ICN routing may comprise 3 steps: a name resolution step, a discovery
step, and a delivery step [ICN challenges]. Name resolution step is
not the main concern of this memo, but scalable routing in discovery
and forwarding in delivery are mainly described.
In this memo we propose hierarchically-organized domain architecture
with topology reduction for scalable routing, and reactive path setup
for scalable forwarding.
2. Conventions used in this document
The key words "MUST", "MUST NOT", "REQUIRED", "SHALL", "SHALL NOT",
"SHOULD", "SHOULD NOT", "RECOMMENDED", "MAY", and "OPTIONAL" in this
document are to be interpreted as described in RFC-2119 [RFC2119].
In this document, these words will appear with that interpretation
only when in ALL CAPS. Lower case uses of these words are not to be
interpreted as carrying RFC-2119 significance.
In this document, the characters ">>" preceding an indented line(s)

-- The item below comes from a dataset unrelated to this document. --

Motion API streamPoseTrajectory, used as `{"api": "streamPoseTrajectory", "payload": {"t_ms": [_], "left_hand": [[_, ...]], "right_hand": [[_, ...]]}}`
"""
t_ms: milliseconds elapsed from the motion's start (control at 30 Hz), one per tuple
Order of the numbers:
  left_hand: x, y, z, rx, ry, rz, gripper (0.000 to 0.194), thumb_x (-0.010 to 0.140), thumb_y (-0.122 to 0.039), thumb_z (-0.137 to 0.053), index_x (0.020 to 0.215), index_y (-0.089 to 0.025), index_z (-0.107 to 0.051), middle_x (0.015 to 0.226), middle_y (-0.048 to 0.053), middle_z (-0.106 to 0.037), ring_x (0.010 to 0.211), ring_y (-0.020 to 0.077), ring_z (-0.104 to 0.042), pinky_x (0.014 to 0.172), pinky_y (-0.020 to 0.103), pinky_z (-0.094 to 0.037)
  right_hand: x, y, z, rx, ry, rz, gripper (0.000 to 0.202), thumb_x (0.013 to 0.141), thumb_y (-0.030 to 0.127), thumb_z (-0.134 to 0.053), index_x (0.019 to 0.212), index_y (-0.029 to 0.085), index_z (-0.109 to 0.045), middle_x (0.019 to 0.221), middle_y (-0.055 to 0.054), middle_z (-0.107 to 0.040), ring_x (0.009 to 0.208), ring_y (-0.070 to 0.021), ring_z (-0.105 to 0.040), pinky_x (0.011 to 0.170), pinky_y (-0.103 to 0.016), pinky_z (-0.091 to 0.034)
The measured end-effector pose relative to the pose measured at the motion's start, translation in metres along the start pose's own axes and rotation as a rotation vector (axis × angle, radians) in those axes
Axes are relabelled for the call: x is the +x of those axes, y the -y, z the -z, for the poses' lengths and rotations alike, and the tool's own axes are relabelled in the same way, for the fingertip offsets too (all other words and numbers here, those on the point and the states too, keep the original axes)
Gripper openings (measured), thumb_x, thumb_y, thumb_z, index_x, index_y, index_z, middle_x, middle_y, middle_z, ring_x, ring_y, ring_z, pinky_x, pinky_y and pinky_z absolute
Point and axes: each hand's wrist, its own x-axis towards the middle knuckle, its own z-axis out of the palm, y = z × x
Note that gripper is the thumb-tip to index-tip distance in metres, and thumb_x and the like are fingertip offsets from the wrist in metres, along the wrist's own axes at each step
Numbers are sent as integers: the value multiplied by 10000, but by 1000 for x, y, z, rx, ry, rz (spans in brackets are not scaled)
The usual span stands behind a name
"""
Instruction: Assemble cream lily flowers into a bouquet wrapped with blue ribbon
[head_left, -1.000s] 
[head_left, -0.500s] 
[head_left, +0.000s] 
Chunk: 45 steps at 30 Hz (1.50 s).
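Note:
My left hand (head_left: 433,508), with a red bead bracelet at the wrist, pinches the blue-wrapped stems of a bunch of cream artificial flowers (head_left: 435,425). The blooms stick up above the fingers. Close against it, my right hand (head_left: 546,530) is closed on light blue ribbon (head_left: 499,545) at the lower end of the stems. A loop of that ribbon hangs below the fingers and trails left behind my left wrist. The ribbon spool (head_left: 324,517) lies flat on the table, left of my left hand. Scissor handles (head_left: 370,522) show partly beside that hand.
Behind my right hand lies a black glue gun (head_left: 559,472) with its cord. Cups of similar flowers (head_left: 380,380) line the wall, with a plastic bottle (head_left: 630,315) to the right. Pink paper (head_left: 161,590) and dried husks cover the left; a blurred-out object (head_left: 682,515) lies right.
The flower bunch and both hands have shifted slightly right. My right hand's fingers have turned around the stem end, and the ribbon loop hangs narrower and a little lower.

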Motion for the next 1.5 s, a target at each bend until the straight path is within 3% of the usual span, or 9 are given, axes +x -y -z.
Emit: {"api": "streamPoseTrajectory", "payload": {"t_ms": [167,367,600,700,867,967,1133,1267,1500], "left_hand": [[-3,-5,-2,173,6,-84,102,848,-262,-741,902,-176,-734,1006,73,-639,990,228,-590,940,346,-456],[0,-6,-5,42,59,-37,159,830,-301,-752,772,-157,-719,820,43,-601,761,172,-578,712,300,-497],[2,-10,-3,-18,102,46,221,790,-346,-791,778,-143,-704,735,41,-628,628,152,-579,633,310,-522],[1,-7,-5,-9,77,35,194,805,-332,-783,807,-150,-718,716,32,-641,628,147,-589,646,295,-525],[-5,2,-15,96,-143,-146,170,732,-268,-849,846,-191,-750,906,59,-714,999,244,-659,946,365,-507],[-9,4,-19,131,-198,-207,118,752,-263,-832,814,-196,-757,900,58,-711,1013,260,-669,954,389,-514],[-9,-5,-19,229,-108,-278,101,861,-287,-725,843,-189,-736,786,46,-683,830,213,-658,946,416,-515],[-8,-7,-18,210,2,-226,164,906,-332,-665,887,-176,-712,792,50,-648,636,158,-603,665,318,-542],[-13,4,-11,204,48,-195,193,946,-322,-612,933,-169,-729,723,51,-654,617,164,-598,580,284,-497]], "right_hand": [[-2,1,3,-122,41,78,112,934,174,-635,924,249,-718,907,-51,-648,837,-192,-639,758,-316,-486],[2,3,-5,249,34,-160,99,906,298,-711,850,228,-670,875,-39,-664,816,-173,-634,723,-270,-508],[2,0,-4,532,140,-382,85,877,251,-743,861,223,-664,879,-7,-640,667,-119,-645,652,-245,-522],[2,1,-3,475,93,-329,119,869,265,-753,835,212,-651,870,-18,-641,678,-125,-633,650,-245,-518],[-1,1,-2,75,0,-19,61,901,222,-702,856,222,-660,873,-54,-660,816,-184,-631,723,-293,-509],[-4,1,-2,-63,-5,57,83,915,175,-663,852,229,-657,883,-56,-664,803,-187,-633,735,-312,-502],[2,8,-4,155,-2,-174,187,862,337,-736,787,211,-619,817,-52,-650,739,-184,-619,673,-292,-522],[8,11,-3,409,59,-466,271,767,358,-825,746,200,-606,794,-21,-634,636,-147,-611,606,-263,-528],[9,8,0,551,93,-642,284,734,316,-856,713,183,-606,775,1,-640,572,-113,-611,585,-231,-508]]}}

indicates a compliance requirement statement using the key words
listed above. This convention aids reviewers in quickly identifying
or finding the explicit compliance requirements of this RFC.
3. Terminologies
o Domain: a logical group of "information objects" which have
similar characteristics (E.g. geographical region, same type of
contents, similar category of contents etc.) or "other domains".
o Domain Gateway: a border gateway for a domain. This domain gateway
exchanges or filters LSAs (Link-State Advertisement) for domain-
based routing, and forwards control messages or data object to the
next-hop domain gateway.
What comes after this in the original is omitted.